Leaving aside the difficult to measure geopolitical risk premium in the market, we maintain our positive outlook that inflation will remain high and central banks may struggle to slow down sufficiently amidst the risks of an economic slowdown. In our opinion, the Russian-Ukrainian crisis will continue to support the prospect of rising prices of precious metals, not only due to the potential short-term safe haven offer, which will change, but mainly due to what this tension will mean for inflation (increase), economic growth (decline) and expectations of rate hikes by central banks (lower frequency).

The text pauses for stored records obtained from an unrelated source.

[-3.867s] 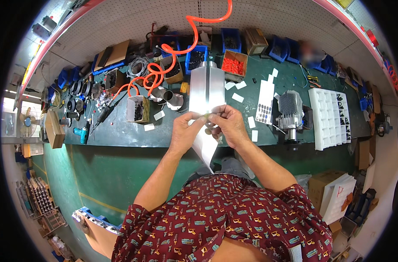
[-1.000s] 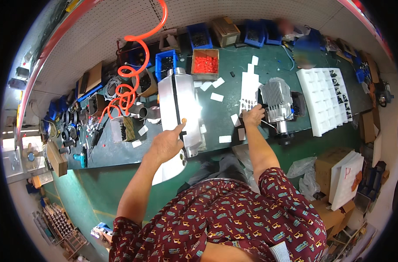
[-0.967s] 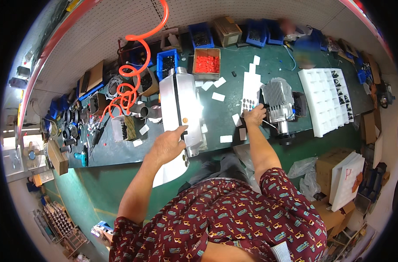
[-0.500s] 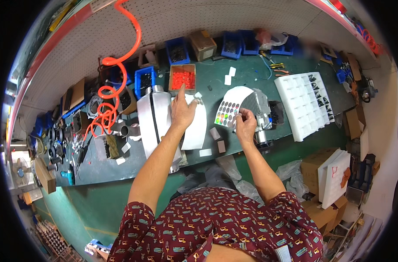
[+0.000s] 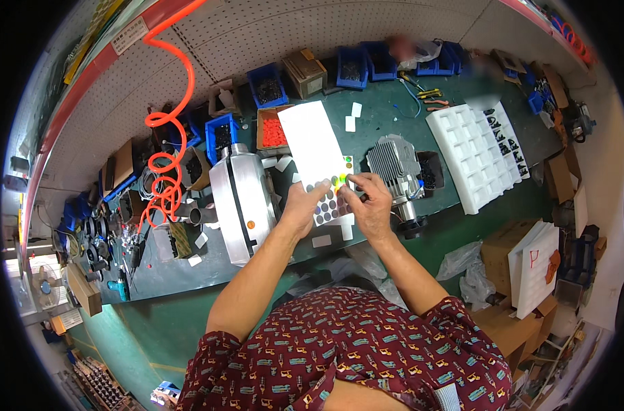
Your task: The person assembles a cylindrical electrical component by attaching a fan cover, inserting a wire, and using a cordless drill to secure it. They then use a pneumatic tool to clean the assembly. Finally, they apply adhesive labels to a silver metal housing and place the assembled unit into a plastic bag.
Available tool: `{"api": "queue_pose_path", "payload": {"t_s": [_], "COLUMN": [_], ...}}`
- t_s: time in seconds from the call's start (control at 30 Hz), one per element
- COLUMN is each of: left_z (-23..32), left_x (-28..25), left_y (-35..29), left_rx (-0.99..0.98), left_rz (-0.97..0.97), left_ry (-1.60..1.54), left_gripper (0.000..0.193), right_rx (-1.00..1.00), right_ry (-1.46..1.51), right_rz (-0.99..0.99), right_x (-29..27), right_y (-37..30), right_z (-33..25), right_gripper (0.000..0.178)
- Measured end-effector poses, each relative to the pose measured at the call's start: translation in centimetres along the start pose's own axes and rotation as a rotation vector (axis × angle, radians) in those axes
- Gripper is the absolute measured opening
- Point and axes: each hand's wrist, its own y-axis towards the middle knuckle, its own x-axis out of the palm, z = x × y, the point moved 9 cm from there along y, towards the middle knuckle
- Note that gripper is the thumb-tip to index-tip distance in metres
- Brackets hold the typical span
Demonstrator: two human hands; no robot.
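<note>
My left hand grips the lower left edge of a sticker sheet with rows of round shiny and dark stickers. A plain white sheet reaches up beyond the stickers; whether both are one piece I cannot tell. At the sheet's right edge, my right hand pinches with thumb and forefinger by bright yellow-green stickers. Any loose sticker between those fingertips is too small to make out. Left of my hands lies a silver metal housing with a black band and a small orange round sticker. A grey finned motor sits beyond my right hand.
A white foam tray with black parts stands at the right. Blue bins and a box of red parts line the back. An orange coiled hose hangs at the left. Small pale blocks lie near the front edge.
My right hand has brought the sticker sheet left, away from the motor. My left hand has come down from near the red parts and taken hold of the sheet. The view has shifted slightly.
</note>
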Motion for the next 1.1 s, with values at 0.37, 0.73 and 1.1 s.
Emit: {"api": "queue_pose_path", "payload": {"t_s": [0.37,0.73,1.1], "left_z": [0.2,-1.7,-1.5], "left_x": [1.0,1.0,-1.8], "left_y": [0.2,1.9,7.6], "left_rx": [-0.007,-0.069,-0.038], "left_rz": [-0.054,-0.097,0.036], "left_ry": [0.007,0.003,0.165], "left_gripper": [0.027,0.032,0.032], "right_rx": [0.366,0.646,0.626], "right_ry": [0.411,0.582,0.500], "right_rz": [-0.072,-0.078,0.131], "right_x": [2.6,2.3,0.3], "right_y": [0.3,0.1,1.0], "right_z": [4.5,7.6,11.5], "right_gripper": [0.022,0.018,0.020]}}
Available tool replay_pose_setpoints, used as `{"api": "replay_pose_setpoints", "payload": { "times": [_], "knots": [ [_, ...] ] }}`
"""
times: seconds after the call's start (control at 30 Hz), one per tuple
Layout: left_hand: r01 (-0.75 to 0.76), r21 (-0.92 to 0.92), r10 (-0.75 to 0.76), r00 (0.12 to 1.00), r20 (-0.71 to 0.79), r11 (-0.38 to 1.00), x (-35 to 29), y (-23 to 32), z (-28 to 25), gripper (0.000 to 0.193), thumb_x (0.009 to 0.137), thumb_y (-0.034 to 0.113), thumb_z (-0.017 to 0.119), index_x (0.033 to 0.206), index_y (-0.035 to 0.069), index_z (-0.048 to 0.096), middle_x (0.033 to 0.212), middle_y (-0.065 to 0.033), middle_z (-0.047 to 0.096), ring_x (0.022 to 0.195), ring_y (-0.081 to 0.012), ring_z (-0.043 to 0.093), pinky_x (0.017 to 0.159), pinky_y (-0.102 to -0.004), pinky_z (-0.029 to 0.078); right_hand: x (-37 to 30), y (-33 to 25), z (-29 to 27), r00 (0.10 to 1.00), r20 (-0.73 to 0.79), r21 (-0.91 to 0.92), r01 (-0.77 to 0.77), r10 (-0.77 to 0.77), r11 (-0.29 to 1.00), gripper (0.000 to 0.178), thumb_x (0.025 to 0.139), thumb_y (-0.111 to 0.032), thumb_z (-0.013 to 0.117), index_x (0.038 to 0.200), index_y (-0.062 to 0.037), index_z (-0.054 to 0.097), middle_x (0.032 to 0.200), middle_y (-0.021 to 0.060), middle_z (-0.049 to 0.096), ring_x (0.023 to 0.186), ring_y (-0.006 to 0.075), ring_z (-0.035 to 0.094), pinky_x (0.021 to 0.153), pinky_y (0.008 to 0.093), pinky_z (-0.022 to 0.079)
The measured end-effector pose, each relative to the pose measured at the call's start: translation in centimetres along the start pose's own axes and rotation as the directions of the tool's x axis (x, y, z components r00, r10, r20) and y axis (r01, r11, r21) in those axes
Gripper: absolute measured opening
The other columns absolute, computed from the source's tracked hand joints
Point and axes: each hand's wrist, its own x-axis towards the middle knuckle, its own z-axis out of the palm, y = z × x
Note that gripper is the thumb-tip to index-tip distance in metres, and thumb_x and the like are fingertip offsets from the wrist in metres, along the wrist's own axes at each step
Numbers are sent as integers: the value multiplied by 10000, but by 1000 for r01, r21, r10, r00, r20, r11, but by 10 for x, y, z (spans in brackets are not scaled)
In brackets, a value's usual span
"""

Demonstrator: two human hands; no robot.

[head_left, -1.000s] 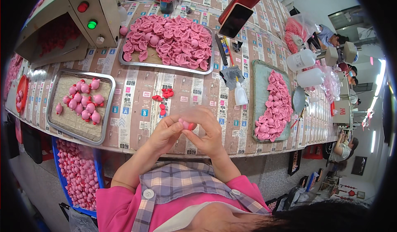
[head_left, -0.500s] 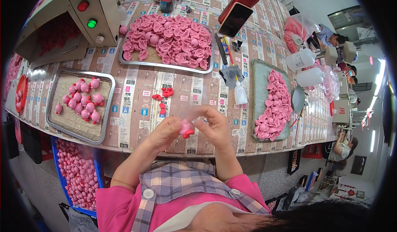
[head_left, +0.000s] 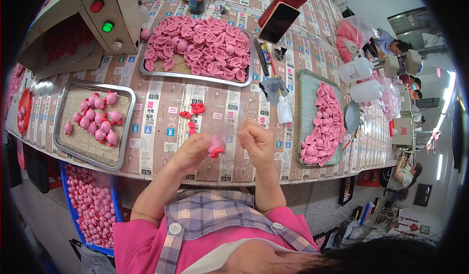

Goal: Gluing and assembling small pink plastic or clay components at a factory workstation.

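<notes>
My left hand (head_left: 193,149) is closed on a small pink figure (head_left: 215,145) with a rounded body and a red base, held above the table's front edge. Just to its right, my right hand (head_left: 256,142) is raised with its fingers curled in, apart from the figure. Whether anything sits between its fingertips is hidden by the curl and some blur. Beyond my hands, several small red pieces (head_left: 197,109) lie on the table. Over to the left, a metal tray (head_left: 128,127) lined with brown paper carries several pink figures (head_left: 100,116) with red parts.
A large tray (head_left: 178,74) heaped with pink moulded pieces stands behind. To the right are a green tray (head_left: 306,112) of pink pieces, a white squeeze bottle (head_left: 284,111) and a phone (head_left: 278,23). A metal box (head_left: 122,17) stands far left; a blue crate (head_left: 68,196) sits below.
My right hand has drawn away from the pink figure, and its fingers have curled in. My left hand has shifted slightly left with the figure, which is tilted differently.
</notes>
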Motion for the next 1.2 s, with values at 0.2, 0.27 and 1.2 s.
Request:
{"api": "replay_pose_setpoints", "payload": {
  "times": [0.2,0.27,1.2],
  "knots": [
    [-28,-97,33,998,49,995,0,0,-2,432,738,437,566,891,34,549,821,-22,558,741,-97,507,675,-243,394,-2,-15,13,988,-61,-81,134,-139,988,104,714,-108,604,692,-27,542,650,53,525,604,162,490,573,255,361],
    [-15,-119,16,1000,7,993,-1,5,3,419,760,429,541,907,36,543,832,-21,555,751,-94,505,683,-243,394,-2,-25,17,977,-14,-52,212,-213,976,89,680,-96,624,732,-47,570,684,48,547,642,170,505,604,277,371],
    [509,833,808,573,-138,-218,-61,128,-115,324,708,339,563,690,18,610,807,-85,550,846,-248,464,739,-360,341,-2,2,39,990,82,-283,130,-111,950,57,685,-30,600,729,-18,567,670,73,543,624,174,515,587,265,392]
  ]
}}
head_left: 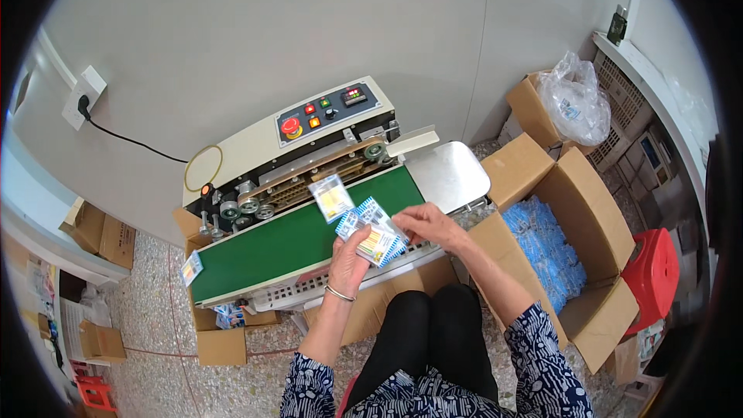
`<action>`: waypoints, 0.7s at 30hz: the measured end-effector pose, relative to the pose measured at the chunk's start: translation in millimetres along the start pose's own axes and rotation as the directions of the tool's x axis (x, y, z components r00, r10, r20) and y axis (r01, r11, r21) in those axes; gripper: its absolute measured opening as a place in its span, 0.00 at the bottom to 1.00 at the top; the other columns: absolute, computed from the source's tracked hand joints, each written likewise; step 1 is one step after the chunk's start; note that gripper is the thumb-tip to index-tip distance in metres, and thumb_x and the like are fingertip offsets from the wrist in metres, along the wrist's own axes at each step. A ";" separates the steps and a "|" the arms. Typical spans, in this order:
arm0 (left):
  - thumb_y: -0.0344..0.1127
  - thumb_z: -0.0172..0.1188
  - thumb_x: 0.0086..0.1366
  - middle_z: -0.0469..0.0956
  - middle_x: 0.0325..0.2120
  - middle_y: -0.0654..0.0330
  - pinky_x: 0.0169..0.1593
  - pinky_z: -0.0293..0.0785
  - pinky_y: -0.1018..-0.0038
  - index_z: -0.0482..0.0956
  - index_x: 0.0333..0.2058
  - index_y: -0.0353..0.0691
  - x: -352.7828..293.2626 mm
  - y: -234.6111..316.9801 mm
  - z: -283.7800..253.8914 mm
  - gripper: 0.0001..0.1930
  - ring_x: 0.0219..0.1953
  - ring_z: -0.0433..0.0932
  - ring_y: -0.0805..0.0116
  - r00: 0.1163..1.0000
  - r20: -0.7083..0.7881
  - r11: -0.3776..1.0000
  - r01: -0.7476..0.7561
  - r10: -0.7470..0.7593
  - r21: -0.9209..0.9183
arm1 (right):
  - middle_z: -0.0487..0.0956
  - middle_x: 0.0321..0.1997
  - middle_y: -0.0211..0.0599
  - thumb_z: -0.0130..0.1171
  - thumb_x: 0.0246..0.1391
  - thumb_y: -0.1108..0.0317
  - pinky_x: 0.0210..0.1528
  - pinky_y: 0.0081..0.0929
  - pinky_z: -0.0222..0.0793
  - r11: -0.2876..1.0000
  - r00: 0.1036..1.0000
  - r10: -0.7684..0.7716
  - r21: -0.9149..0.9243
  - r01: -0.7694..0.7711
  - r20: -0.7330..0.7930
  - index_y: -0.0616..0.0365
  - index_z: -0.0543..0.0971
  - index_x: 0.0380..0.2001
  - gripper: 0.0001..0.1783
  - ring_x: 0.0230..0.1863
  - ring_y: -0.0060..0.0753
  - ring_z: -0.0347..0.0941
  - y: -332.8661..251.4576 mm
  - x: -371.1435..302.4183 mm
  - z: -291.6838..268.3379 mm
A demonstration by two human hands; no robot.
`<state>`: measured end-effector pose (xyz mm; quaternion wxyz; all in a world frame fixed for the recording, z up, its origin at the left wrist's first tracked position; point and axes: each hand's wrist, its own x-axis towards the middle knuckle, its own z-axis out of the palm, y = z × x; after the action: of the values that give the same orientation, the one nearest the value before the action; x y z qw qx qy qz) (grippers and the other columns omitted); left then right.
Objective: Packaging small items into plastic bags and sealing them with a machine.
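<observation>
**Head view: a stack of small packets held over the sealer belt**

Head view: a small stack of flat clear plastic packets with blue-and-white checked edges and yellow inserts (374, 234) is held above the near edge of the green conveyor belt (286, 244) of a cream-coloured band sealing machine (309, 186). The left hand (350, 257) is closed around the lower part of the stack, thumb on top; a thin metal bangle (339, 292) is worn on its wrist. The right hand (424, 223) is laid on the upper right side of the same stack, its fingers bent and pinching the topmost packet. Both forearms come up from the lower edge in dark blue patterned sleeves, over knees in black trousers.

One single clear packet with a yellow insert (331, 197) lies on the belt just beyond the stack, near the row of metal rollers and the brass-coloured sealing band. Another small packet (191, 268) is seen at the far left end of the belt. A slanted grey control panel with a red round button, small lights and a display (329, 114) tops the machine. A bare metal plate (447, 174) sits at the right end of the belt.

To the right, a large open cardboard box filled with blue-tinted packets (546, 251) stands on the speckled floor, close beside the right forearm. Behind it, a second cardboard box holding a clear plastic bag (574, 104) is seen. A red plastic stool (654, 275) stands at the right of the large box. A black cable runs from a white wall socket (83, 97) toward the machine.
</observation>
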<state>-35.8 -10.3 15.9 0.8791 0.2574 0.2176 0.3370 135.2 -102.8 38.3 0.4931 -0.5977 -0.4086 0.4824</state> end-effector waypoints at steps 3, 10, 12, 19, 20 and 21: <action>0.20 0.56 0.56 0.74 0.43 0.54 0.52 0.72 0.65 0.68 0.46 0.31 1.4 -6.0 6.0 0.18 0.45 0.75 0.61 1.000 0.001 1.000 0.022 -0.022 -0.001 | 0.75 0.22 0.26 0.53 0.56 0.56 0.23 0.13 0.69 0.998 0.998 -0.017 0.059 0.013 0.058 0.62 0.79 0.33 0.18 0.21 0.14 0.69 10.5 -4.6 -1.0; 0.22 0.56 0.57 0.75 0.43 0.54 0.52 0.71 0.67 0.70 0.45 0.31 1.4 -13.3 11.3 0.16 0.45 0.75 0.62 0.999 0.030 1.000 0.017 -0.018 0.016 | 0.76 0.22 0.24 0.54 0.56 0.59 0.20 0.12 0.62 0.974 0.999 0.043 0.224 -0.042 -0.001 0.59 0.79 0.31 0.13 0.20 0.11 0.67 21.4 -9.2 4.5; 0.22 0.56 0.57 0.75 0.43 0.54 0.52 0.71 0.67 0.70 0.45 0.31 2.1 -13.3 14.6 0.16 0.44 0.75 0.62 0.999 0.040 1.000 0.019 -0.020 0.016 | 0.76 0.23 0.24 0.55 0.55 0.60 0.20 0.11 0.62 0.967 1.000 0.021 0.253 -0.021 0.003 0.59 0.79 0.32 0.13 0.21 0.11 0.68 22.3 -8.6 0.9; 0.22 0.56 0.56 0.74 0.43 0.50 0.53 0.71 0.62 0.69 0.45 0.30 5.5 -7.9 4.0 0.17 0.46 0.74 0.56 1.000 -0.019 1.000 -0.012 0.012 -0.006 | 0.78 0.23 0.26 0.58 0.52 0.62 0.19 0.10 0.61 0.962 0.984 0.016 0.272 0.034 -0.177 0.59 0.79 0.32 0.11 0.19 0.11 0.68 3.2 4.7 -24.4; 0.21 0.56 0.56 0.74 0.43 0.48 0.53 0.70 0.60 0.69 0.46 0.29 3.2 -3.8 -1.3 0.17 0.47 0.74 0.53 0.999 -0.038 0.999 -0.009 0.007 -0.035 | 0.78 0.23 0.27 0.57 0.53 0.63 0.18 0.11 0.60 0.969 0.969 0.070 0.246 -0.010 -0.238 0.59 0.79 0.31 0.10 0.17 0.12 0.67 -2.5 11.5 -26.3; 0.21 0.56 0.56 0.74 0.43 0.48 0.53 0.70 0.60 0.69 0.46 0.29 2.4 -5.2 -2.4 0.17 0.47 0.74 0.53 1.000 -0.030 0.999 -0.006 0.005 -0.038 | 0.78 0.23 0.27 0.57 0.53 0.63 0.18 0.11 0.60 0.971 0.967 0.068 0.241 -0.008 -0.245 0.59 0.79 0.31 0.10 0.17 0.12 0.67 -2.1 16.5 -36.2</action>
<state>-33.0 -11.2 10.4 0.8796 0.2358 0.2238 0.3473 174.0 -93.5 39.3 0.5995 -0.5983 -0.2704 0.4577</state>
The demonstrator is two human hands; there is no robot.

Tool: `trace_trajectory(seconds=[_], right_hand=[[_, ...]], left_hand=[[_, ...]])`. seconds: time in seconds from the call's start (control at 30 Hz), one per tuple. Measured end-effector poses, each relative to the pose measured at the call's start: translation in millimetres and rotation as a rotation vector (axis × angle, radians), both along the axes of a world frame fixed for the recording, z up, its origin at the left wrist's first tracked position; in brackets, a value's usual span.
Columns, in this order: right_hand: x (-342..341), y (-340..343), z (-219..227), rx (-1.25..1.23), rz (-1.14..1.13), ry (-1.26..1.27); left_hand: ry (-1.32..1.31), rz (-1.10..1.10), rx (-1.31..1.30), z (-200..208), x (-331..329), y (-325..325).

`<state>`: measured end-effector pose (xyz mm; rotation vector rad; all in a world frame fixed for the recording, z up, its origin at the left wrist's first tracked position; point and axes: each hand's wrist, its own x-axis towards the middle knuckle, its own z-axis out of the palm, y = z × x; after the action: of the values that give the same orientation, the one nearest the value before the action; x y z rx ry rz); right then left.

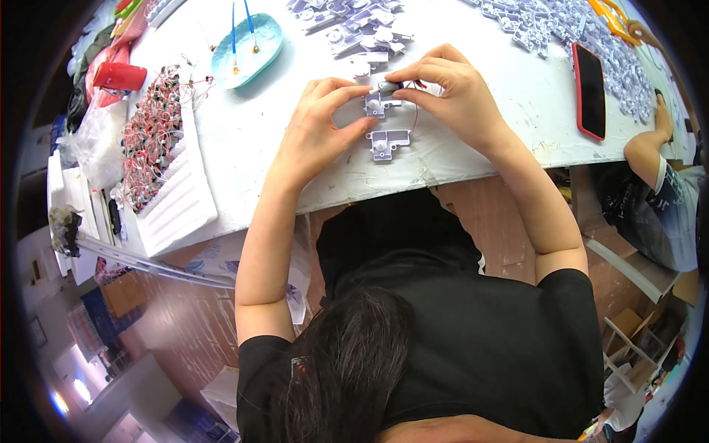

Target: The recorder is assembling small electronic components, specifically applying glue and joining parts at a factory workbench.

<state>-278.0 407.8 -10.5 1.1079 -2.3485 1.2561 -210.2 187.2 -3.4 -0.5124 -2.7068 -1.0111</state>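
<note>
My right hand [458, 92] pinches a small motor [387, 87], grey with a dark end, between thumb and forefinger. Thin red wires [418, 87] trail from it beside my fingers. Just under the motor sits a pale lilac plastic housing [375, 108]. My left hand [317, 122] is curled round that housing's left side, forefinger at the top near the motor and thumb at the lower edge. Nearer the table edge lies another plastic housing [388, 145], and one more housing [363, 66] lies beyond my hands. Whether the motor touches the housing is hard to tell.
At the left, a white tray [181, 199] holds a heap of wired small parts. A teal dish [258, 63] with two blue-handled tools stands farther back. Plastic housings [362, 18] pile up behind and at far right. A red-cased phone [588, 92] lies right, near another person's arm [650, 151].
</note>
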Motion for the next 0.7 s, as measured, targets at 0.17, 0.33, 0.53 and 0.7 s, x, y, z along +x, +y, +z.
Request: trace_trajectory(seconds=[0.17, 0.33, 0.53, 0.7], right_hand=[[0.3, -6.7, -10.9, 0.021, 0.004, 0.053], [-0.8, -10.0, -12.3, 0.025, 0.02, 0.008], [1.2, -4.9, -13.7, 0.06, -0.004, 0.085], [-0.4, -4.6, -12.6, 0.087, 0.002, 0.126]], left_hand=[[-0.051, 0.02, 0.059, -2.6, 0.2, -3.2], [-0.094, 0.035, 0.125, -3.0, -0.8, -3.6], [-0.087, 0.02, 0.153, -4.5, -0.8, -4.3], [-0.083, 0.035, 0.137, -4.1, 0.3, -4.8]])
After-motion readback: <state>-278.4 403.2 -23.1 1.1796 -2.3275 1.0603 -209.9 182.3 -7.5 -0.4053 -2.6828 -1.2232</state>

In the short term, however, the technical outlook has worsened to such an extent that descending below $ 1 may cause a decline towards another key support area around $ 877.

gold on February 28

Wheat

As Russian troops, tanks and rockets entered Ukraine, world wheat prices soared to record levels and other key crops, such as maize and cooking oils, also found more buyers. As a result, the Bloomberg cereal index rose by 4% on a weekly basis, outperforming the energy sector. Wheat Futures Stocks in Paris and Chicago rose by more than 10% amid supply disruptions from the Black Sea region as well as potential threats to this season's harvest in Ukraine, known as "Europe's breadbasket," which bolstered the prospect of even greater increases in food prices.

However, considering that by November last year Ukraine had already shipped two-thirds of planned exports, the short-term effects should be limited. In this context, investors' attention will focus on this year's harvest, and with such a limited supply of both the global wheat market and many other commodities, any disruptions or lower yields will be felt on a global scale.